Reproduce the listing exactly, so that no line differs from the original.

[Data shown Boundary: Start]

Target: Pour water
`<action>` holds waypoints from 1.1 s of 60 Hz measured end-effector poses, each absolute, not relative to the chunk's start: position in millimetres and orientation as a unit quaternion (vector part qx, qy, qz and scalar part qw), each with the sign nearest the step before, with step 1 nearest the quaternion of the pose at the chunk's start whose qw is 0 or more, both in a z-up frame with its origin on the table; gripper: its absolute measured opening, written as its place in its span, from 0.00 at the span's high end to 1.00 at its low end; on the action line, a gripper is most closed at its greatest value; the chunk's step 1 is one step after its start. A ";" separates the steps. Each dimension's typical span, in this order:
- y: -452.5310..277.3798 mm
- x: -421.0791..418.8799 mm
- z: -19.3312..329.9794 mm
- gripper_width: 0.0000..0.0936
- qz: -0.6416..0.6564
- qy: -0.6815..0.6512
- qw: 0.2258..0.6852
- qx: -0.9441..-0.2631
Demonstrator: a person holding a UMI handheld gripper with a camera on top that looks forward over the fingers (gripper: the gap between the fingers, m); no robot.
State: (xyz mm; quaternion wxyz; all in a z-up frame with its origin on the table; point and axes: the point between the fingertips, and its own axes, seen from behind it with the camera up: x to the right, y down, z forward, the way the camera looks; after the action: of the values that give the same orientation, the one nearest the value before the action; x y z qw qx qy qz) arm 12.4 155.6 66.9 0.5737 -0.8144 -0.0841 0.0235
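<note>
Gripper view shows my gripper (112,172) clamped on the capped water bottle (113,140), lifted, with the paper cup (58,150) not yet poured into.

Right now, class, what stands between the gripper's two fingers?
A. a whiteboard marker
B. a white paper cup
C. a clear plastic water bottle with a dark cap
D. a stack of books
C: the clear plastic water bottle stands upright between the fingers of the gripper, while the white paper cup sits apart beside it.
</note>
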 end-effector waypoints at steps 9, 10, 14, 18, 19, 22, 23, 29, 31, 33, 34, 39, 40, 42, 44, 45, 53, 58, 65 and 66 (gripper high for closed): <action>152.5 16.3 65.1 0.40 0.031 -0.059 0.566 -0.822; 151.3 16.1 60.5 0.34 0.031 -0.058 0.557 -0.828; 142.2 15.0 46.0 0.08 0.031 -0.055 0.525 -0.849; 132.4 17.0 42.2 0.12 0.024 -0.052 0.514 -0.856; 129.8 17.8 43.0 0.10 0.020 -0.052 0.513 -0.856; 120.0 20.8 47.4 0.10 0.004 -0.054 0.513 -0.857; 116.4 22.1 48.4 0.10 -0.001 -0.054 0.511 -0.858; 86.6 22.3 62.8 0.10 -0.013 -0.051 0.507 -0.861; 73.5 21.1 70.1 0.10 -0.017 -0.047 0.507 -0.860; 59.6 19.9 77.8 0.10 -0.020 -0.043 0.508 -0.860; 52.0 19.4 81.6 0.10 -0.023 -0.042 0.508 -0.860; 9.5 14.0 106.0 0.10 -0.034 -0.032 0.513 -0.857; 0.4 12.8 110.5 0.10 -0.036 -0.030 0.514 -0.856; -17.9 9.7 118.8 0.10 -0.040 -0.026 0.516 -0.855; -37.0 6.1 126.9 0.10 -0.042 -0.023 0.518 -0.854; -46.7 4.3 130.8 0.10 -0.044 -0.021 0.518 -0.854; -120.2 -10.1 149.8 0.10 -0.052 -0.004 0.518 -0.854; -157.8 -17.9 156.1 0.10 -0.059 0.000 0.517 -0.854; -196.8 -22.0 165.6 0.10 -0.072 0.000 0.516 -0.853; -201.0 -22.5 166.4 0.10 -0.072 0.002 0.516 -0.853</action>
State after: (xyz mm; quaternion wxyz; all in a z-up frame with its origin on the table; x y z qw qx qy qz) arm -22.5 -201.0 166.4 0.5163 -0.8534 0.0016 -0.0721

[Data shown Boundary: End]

__Solution to this exercise__:
Target: Pour water
`<action>` holds waypoints from 1.1 s of 60 Hz measured end-effector poses, each absolute, not relative to the chunk's start: position in millimetres and orientation as a unit quaternion (vector part qx, qy, qz and scalar part qw), each with the sign nearest the step before, with step 1 nearest the quaternion of the pose at the chunk's start whose qw is 0 or more, both in a z-up frame with its origin on the table; gripper: its absolute measured opening, written as its place in its span, from 0.00 at the span's high end to 1.00 at its low end; on the action line, a gripper is most closed at its greatest value; the chunk's step 1 is one step after its start. A ";" separates the steps. Each dimension's typical span, in this order:
- y: -452.5310..277.3798 mm
- x: -421.0791..418.8799 mm
- z: -19.3312..329.9794 mm
- gripper_width: 0.0000..0.0936
- qz: -0.6416..0.6564
- qy: -0.6815..0.6512
- qw: 0.2258..0.6852
- qx: -0.9441..-0.2631
Demonstrator: a person holding a UMI handheld gripper with a camera on top that looks forward over the fingers (gripper: the gap between the fingers, m); no robot.
State: (xyz mm; quaternion wxyz; all in a z-up frame with its origin on the table; point and axes: the point between the fingertips, and its own axes, seen from behind it with the camera up: x to the right, y down, z forward, the way the camera looks; after the action: of the values that give the same orientation, the one nearest the value before the action; x y z qw qx qy qz) arm 12.4 155.6 66.9 0.5737 -0.8144 -0.0841 0.0235
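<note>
Gripper view shows my gripper (112,172) clamped on the capped water bottle (113,140), lifted, with the paper cup (58,150) not yet poured into.

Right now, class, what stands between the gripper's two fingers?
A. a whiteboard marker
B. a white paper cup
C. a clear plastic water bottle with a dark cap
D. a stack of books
C: the clear plastic water bottle stands upright between the fingers of the gripper, while the white paper cup sits apart beside it.
</note>
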 end-effector waypoints at steps 9, 10, 14, 18, 19, 22, 23, 29, 31, 33, 34, 39, 40, 42, 44, 45, 53, 58, 65 and 66 (gripper high for closed): <action>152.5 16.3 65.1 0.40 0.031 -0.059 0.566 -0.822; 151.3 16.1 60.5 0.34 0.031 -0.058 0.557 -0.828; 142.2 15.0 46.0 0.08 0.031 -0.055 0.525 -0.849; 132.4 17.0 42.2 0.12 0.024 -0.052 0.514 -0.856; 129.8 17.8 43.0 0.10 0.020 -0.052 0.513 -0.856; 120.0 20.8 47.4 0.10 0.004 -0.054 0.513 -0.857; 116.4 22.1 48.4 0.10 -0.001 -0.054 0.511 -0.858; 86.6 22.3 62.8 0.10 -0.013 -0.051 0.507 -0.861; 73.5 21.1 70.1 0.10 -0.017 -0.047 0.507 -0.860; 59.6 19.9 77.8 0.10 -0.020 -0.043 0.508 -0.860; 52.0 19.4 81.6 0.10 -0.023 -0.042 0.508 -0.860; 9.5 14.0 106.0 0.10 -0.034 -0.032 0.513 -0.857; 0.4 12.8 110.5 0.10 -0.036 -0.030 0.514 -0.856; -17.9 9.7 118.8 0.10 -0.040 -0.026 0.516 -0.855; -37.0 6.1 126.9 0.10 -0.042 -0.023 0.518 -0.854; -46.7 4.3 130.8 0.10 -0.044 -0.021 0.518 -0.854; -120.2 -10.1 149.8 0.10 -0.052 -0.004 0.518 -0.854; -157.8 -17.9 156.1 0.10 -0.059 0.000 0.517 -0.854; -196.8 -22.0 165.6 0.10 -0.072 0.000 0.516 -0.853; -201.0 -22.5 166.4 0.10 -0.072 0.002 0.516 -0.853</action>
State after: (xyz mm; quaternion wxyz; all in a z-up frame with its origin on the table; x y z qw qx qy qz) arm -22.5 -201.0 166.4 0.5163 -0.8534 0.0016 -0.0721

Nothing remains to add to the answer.